◆ ASSIGNMENT
Please print every line of the listing, unchanged.

◆ COLLECTED MATERIAL
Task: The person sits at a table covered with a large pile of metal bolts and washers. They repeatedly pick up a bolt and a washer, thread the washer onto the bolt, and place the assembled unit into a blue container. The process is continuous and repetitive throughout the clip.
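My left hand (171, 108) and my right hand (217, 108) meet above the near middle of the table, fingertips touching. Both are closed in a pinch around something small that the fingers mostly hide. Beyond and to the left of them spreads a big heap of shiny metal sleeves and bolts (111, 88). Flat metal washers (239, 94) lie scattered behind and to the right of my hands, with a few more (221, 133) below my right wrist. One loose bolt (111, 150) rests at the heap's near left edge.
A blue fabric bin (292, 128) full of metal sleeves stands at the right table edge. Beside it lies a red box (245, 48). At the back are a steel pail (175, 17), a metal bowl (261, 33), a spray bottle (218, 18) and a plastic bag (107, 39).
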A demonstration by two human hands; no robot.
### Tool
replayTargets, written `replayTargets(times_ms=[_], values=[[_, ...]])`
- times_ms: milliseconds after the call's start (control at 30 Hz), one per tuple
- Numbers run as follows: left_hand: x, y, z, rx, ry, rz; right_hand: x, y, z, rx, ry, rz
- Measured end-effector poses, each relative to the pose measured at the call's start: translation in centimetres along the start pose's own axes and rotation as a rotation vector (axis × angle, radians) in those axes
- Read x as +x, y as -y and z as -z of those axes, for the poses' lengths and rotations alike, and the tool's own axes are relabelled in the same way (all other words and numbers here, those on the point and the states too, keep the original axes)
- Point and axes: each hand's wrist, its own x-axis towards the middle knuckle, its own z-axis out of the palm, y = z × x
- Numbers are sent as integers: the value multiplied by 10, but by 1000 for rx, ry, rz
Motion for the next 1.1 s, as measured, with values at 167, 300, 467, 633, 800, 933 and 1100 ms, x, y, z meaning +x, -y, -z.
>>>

◆ TASK RESULT
Task: The person sits at a table covered with a large pile of metal bolts and washers. They repeatedly pick up a bolt and a washer, thread the washer onto the bolt, and place the assembled unit into a blue container. The process is continuous and repetitive throughout the clip.
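My left hand (171, 108) and my right hand (217, 108) meet above the near middle of the table, fingertips touching. Both are closed in a pinch around something small that the fingers mostly hide. Beyond and to the left of them spreads a big heap of shiny metal sleeves and bolts (111, 88). Flat metal washers (239, 94) lie scattered behind and to the right of my hands, with a few more (221, 133) below my right wrist. One loose bolt (111, 150) rests at the heap's near left edge.
A blue fabric bin (292, 128) full of metal sleeves stands at the right table edge. Beside it lies a red box (245, 48). At the back are a steel pail (175, 17), a metal bowl (261, 33), a spray bottle (218, 18) and a plastic bag (107, 39).
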A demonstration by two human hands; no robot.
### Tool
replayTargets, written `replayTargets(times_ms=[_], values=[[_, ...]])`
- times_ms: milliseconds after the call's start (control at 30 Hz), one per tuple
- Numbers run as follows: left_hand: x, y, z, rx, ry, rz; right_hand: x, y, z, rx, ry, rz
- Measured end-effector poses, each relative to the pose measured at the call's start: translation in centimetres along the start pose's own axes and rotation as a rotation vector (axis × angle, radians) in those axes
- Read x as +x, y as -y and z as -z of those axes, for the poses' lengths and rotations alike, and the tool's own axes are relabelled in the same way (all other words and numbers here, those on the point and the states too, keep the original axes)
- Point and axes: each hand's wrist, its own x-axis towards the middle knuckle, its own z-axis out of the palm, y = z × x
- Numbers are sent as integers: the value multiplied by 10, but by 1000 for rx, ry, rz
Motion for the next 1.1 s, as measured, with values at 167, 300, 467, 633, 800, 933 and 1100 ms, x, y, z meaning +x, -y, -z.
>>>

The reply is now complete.